Can we have the best of both worlds?
June/July 2021 Footnote
Editor's note: Updated May 27, 2021
A return-to-office date for many of us may be in sight.
While some companies have taken bold moves to permanently move to 100% remote and others have already set dates for a return to a pre-pandemic office environment, the majority of companies appear to be leaning toward a hybrid model, allowing employees to split time between the office and their homes.
The hybrid model makes a lot of sense for employees and employers. A lot of employees have embraced the flexibility, and the past year has shown many can still work effectively away from the office. Employers like the hybrid model because productivity hasn’t dipped with remote work, and flexibility opens companies to a wider talent pool. Downsizing space, of sorts, also allows companies to be more strategic about their office design.
That said, some employers and employees like having the in-person option to facilitate collaboration, create and form deeper connections, and strengthen the office culture.

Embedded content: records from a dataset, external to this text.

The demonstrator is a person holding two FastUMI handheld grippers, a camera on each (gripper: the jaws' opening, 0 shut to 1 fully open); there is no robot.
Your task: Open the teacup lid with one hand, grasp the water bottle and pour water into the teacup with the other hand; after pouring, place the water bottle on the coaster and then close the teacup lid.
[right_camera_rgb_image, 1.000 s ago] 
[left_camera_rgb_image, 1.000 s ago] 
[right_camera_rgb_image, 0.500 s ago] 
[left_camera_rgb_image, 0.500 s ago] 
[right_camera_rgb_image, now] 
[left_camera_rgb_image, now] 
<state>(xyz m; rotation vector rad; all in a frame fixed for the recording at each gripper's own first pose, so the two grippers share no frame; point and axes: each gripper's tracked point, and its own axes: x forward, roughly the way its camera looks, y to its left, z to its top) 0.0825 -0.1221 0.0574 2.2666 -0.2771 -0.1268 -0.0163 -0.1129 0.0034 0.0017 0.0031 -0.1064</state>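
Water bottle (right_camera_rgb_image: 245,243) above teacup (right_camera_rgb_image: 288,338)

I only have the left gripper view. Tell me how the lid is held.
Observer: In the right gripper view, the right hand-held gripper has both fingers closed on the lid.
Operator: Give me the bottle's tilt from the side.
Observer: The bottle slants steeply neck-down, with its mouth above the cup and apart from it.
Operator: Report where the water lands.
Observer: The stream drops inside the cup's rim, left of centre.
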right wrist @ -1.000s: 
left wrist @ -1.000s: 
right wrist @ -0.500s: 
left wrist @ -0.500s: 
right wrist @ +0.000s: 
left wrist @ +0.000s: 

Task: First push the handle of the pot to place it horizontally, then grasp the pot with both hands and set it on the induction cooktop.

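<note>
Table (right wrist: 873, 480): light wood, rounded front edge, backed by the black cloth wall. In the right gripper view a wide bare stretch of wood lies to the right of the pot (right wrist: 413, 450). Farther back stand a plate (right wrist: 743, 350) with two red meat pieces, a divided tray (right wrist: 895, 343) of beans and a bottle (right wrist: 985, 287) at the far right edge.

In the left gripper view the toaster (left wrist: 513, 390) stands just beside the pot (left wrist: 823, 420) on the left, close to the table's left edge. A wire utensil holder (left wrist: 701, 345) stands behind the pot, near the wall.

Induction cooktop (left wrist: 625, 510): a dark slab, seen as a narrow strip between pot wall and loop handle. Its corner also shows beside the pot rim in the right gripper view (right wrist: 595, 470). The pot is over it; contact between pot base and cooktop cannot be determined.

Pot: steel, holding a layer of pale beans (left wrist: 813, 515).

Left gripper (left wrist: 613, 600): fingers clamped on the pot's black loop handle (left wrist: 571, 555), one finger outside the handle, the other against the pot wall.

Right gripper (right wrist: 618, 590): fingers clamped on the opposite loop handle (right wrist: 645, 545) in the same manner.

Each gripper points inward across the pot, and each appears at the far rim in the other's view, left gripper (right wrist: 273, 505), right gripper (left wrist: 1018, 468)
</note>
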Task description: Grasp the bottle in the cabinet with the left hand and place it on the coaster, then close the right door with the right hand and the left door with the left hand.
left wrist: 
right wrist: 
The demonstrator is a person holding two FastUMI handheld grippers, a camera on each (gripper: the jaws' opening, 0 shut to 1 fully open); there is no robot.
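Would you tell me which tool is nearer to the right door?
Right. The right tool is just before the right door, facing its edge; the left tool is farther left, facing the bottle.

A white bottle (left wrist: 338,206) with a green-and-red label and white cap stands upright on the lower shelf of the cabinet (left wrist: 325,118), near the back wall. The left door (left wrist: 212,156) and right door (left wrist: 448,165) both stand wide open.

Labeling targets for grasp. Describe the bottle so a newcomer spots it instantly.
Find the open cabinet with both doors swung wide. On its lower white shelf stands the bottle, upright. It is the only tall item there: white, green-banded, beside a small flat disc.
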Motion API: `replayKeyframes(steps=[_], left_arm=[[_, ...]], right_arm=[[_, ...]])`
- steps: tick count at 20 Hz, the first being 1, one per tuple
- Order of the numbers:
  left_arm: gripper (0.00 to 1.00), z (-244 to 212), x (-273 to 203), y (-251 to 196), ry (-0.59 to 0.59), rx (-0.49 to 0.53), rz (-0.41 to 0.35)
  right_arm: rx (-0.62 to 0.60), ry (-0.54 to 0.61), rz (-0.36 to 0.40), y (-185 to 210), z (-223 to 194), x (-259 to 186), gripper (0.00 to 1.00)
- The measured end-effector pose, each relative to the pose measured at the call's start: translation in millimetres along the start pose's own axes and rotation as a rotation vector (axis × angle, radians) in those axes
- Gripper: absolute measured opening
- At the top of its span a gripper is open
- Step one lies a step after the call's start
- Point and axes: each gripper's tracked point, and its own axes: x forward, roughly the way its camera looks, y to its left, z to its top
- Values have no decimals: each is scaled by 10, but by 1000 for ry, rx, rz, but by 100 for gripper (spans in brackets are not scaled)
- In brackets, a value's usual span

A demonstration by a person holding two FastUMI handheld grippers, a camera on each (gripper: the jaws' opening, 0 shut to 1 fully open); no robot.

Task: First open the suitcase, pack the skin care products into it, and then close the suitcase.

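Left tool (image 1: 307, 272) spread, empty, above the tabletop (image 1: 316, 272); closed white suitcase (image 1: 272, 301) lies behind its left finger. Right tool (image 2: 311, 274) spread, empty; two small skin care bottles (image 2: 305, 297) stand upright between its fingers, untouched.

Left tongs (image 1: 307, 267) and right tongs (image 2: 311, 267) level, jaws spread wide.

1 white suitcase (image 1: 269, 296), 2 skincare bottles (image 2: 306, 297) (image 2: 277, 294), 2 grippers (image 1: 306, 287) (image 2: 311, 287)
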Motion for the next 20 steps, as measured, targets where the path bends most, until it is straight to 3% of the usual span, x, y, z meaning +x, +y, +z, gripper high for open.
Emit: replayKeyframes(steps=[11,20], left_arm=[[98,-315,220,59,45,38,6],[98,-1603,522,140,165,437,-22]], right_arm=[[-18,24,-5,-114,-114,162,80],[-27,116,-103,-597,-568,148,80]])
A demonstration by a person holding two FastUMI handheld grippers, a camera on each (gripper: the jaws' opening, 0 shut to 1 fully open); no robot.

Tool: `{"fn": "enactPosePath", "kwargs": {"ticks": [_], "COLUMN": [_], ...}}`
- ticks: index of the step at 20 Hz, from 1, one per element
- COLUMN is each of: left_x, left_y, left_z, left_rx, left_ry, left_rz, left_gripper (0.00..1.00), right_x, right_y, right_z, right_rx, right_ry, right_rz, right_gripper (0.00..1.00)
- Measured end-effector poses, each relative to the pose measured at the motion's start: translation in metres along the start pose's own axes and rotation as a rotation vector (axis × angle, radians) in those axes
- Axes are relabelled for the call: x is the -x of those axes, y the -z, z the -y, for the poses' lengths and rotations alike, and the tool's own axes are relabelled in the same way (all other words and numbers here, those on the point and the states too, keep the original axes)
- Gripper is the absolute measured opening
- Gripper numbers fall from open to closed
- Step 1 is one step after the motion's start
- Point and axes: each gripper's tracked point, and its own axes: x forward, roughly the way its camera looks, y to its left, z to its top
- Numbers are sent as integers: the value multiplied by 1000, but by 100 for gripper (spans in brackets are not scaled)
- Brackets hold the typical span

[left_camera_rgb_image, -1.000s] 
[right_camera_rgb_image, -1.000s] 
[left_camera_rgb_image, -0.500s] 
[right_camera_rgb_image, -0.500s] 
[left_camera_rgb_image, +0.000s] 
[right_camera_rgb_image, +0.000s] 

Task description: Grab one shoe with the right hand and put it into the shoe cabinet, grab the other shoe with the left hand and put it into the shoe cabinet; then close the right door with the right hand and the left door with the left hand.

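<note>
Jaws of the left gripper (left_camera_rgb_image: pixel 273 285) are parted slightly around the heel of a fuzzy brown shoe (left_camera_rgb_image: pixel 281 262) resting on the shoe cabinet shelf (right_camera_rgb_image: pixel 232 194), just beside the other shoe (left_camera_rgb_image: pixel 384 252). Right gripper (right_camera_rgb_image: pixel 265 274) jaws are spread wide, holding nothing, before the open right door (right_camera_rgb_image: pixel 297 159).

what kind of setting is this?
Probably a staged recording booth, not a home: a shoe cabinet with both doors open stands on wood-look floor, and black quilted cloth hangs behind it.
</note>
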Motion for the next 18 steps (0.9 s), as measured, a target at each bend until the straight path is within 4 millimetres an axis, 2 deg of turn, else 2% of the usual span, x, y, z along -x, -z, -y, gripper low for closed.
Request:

The market for accounting and finance talent is tight. Employees will have choices if they don’t like their current work arrangement because new employment opportunities are just a few clicks away. Having a hybrid approach could be the key to being competitive for the best talent.
But nothing is absolute in this world. There are complexities that come with the hybrid approach:
- Technology needs to be updated to allow for greater virtual collaboration for a mix of people onsite and offsite.
- Companies may need to rework their offices to fit competing desires for collaborative and individual workspaces. Many companies are moving to hoteling (having workspaces available to reserve instead of traditional permanent seating).
- Training will need to be provided to develop new skills for managing and leading hybrid teams.
- How do you build, maintain and create culture when the workforce is split? How do you engage those who are remote while others are in the office?
- A hybrid work environment needs to be defined. Will your office implement a staggered schedule for office and home? Will there be more flexible hours for work to be done at nontraditional times?
My team has discussed when it is best to come together physically versus when remote is more effective. I am sure it will be a bumpy transition, but we will find our way. We’re eager to bring forward best practices from working remotely combined with the energy and collaboration that comes from being together as part of a team in the office. One of my clients has proposed the idea of having “energy days,” where leadership encourages everyone to come into the office to help feed the need of those who are desperately craving more human interaction.
I’m certainly looking forward to being in person with people. I also expect to move forward with having at least one day working from home each week. Hats off to those who are planning their return-to-work efforts. There are a lot of complexities and there is no one-size-fits-all approach.